### [What is expected]
Retype the records exactly, including every line.
-- Stored data follows --
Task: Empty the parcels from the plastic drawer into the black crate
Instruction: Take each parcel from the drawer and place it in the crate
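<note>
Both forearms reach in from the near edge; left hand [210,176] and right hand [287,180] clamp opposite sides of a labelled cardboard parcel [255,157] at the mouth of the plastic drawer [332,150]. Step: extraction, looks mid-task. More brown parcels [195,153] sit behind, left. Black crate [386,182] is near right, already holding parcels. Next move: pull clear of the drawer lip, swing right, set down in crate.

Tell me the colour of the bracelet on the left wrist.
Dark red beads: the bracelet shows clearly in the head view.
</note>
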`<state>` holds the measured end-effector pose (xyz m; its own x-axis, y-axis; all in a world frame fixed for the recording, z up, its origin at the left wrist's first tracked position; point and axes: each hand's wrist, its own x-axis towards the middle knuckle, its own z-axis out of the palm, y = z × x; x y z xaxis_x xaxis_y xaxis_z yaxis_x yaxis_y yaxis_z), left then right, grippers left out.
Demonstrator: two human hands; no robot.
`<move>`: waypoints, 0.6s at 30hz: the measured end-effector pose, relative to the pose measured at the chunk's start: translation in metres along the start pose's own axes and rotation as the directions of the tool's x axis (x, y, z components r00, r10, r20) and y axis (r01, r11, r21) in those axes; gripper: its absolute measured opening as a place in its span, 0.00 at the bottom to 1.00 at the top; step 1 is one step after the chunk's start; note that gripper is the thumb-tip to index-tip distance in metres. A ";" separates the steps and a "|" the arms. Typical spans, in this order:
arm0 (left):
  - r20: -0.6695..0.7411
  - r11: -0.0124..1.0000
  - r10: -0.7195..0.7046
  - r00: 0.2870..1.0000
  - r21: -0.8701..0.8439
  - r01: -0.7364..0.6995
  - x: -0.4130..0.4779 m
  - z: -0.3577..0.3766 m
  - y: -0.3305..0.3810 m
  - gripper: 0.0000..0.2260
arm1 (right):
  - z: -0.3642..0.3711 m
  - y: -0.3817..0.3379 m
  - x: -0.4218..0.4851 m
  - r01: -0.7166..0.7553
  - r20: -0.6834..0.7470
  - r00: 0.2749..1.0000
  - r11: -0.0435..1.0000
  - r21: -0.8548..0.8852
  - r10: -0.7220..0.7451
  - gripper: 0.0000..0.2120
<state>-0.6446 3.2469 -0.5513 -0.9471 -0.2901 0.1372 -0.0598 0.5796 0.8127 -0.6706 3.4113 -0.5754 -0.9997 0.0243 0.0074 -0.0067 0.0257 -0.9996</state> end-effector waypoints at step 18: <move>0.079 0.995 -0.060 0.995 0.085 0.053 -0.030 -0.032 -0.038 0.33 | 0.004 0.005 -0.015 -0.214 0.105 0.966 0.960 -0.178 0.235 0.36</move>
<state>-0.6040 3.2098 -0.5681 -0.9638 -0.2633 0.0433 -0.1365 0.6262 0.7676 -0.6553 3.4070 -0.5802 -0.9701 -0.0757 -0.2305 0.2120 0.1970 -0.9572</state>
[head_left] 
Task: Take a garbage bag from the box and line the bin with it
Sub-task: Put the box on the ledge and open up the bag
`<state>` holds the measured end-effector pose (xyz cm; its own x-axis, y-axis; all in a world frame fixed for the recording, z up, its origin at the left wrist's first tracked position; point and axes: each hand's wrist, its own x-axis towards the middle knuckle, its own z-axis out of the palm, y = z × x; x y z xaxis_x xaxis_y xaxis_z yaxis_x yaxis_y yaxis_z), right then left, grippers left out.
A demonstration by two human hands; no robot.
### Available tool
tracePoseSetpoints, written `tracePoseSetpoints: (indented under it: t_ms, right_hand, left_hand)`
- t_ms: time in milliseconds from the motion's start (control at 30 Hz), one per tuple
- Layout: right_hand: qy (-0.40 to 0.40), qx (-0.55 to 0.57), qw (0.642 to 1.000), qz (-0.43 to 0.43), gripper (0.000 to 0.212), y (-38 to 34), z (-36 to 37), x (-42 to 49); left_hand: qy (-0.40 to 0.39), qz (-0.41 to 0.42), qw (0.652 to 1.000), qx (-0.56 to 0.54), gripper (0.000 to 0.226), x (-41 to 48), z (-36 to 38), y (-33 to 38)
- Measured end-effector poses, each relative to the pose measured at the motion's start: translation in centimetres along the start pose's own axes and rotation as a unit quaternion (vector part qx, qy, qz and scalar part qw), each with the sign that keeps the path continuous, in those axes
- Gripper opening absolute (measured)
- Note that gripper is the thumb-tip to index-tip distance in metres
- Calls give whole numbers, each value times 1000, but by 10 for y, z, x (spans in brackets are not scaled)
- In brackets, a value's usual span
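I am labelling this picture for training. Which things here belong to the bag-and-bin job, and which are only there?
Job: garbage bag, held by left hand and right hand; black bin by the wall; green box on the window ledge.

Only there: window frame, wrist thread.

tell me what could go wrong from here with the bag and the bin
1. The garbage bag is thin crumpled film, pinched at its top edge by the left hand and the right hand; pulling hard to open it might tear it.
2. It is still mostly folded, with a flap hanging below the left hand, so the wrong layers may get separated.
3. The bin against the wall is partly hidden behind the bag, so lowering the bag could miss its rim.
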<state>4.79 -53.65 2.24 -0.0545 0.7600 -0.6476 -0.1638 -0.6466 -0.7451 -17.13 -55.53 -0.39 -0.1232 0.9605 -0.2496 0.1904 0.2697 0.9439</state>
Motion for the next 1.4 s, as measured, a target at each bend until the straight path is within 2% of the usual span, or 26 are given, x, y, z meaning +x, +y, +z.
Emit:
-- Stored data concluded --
### [Task solution]
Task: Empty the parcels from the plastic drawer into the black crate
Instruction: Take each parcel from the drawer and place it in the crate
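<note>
Both forearms reach in from the near edge; left hand [210,176] and right hand [287,180] clamp opposite sides of a labelled cardboard parcel [255,157] at the mouth of the plastic drawer [332,150]. Step: extraction, looks mid-task. More brown parcels [195,153] sit behind, left. Black crate [386,182] is near right, already holding parcels. Next move: pull clear of the drawer lip, swing right, set down in crate.

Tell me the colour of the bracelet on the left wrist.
Dark red beads: the bracelet shows clearly in the head view.
</note>
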`<state>` holds the measured end-effector pose (xyz m; its own x-axis, y-axis; all in a world frame fixed for the recording, z up, its origin at the left wrist's first tracked position; point and axes: each hand's wrist, its own x-axis towards the middle knuckle, its own z-axis out of the palm, y = z × x; x y z xaxis_x xaxis_y xaxis_z yaxis_x yaxis_y yaxis_z), left then right, grippers left out.
Demonstrator: two human hands; no robot.
`<move>`: waypoints, 0.6s at 30hz: the measured end-effector pose, relative to the pose measured at the chunk's start: translation in metres along the start pose's own axes and rotation as the directions of the tool's x axis (x, y, z components r00, r10, r20) and y axis (r01, r11, r21) in those axes; gripper: its absolute measured opening as a place in its span, 0.00 at the bottom to 1.00 at the top; step 1 is one step after the chunk's start; note that gripper is the thumb-tip to index-tip distance in metres. A ";" separates the steps and a "|" the arms. Typical spans, in this order:
arm0 (left):
  - r20: -0.6695..0.7411
  - r11: -0.0124..1.0000
  - r10: -0.7195..0.7046
  - r00: 0.2870..1.0000
  - r21: -0.8701..0.8439
  - r01: -0.7364..0.6995
  - x: -0.4130..0.4779 m
  - z: -0.3577..0.3766 m
  - y: -0.3305..0.3810 m
  - gripper: 0.0000..0.2260
arm1 (right):
  - z: -0.3642..0.3711 m
  - y: -0.3817..0.3379 m
  - x: -0.4218..0.4851 m
  - r01: -0.7166..0.7553
  - r20: -0.6834..0.7470
  - r00: 0.2749..1.0000
  - r11: -0.0435..1.0000
  - r21: -0.8548..0.8852
  - r10: -0.7220..0.7451
  - gripper: 0.0000..0.2120
<state>-0.6446 3.2469 -0.5513 -0.9471 -0.2901 0.1372 -0.0598 0.5796 0.8127 -0.6706 3.4113 -0.5754 -0.9997 0.0243 0.0074 -0.0067 0.0257 -0.9996</state> end-effector waypoints at step 18: <move>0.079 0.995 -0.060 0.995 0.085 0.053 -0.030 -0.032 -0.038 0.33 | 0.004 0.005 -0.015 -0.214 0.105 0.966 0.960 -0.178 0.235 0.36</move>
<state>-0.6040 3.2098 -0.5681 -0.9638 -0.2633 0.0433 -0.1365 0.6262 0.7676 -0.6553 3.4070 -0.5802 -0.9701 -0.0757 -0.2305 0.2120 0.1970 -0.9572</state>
[head_left] 
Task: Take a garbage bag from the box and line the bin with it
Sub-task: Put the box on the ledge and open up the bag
`<state>` holds the measured end-effector pose (xyz cm; its own x-axis, y-axis; all in a world frame fixed for the recording, z up, its origin at the left wrist's first tracked position; point and axes: each hand's wrist, its own x-axis towards the middle knuckle, its own z-axis out of the palm, y = z × x; x y z xaxis_x xaxis_y xaxis_z yaxis_x yaxis_y yaxis_z), right then left, grippers left out.
A demonstration by two human hands; no robot.
### Available tool
tracePoseSetpoints, written `tracePoseSetpoints: (indented under it: t_ms, right_hand, left_hand)`
- t_ms: time in milliseconds from the motion's start (control at 30 Hz), one per tuple
- Layout: right_hand: qy (-0.40 to 0.40), qx (-0.55 to 0.57), qw (0.642 to 1.000), qz (-0.43 to 0.43), gripper (0.000 to 0.212), y (-38 to 34), z (-36 to 37), x (-42 to 49); left_hand: qy (-0.40 to 0.39), qz (-0.41 to 0.42), qw (0.652 to 1.000), qx (-0.56 to 0.54), gripper (0.000 to 0.226), x (-41 to 48), z (-36 to 38), y (-33 to 38)
- Measured end-effector poses, each relative to the pose measured at the motion's start: translation in centimetres along the start pose's own axes and rotation as a unit quaternion (vector part qx, qy, qz and scalar part qw), each with the sign that keeps the path continuous, in those axes
- Gripper opening absolute (measured)
- Note that gripper is the thumb-tip to index-tip distance in metres
- Calls give whole numbers, each value times 1000, but by 10 for y, z, x (spans in brackets are not scaled)
- In brackets, a value's usual span
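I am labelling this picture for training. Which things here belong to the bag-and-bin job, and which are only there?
Job: garbage bag, held by left hand and right hand; black bin by the wall; green box on the window ledge.

Only there: window frame, wrist thread.

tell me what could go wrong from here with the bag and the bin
1. The garbage bag is thin crumpled film, pinched at its top edge by the left hand and the right hand; pulling hard to open it might tear it.
2. It is still mostly folded, with a flap hanging below the left hand, so the wrong layers may get separated.
3. The bin against the wall is partly hidden behind the bag, so lowering the bag could miss its rim.
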<state>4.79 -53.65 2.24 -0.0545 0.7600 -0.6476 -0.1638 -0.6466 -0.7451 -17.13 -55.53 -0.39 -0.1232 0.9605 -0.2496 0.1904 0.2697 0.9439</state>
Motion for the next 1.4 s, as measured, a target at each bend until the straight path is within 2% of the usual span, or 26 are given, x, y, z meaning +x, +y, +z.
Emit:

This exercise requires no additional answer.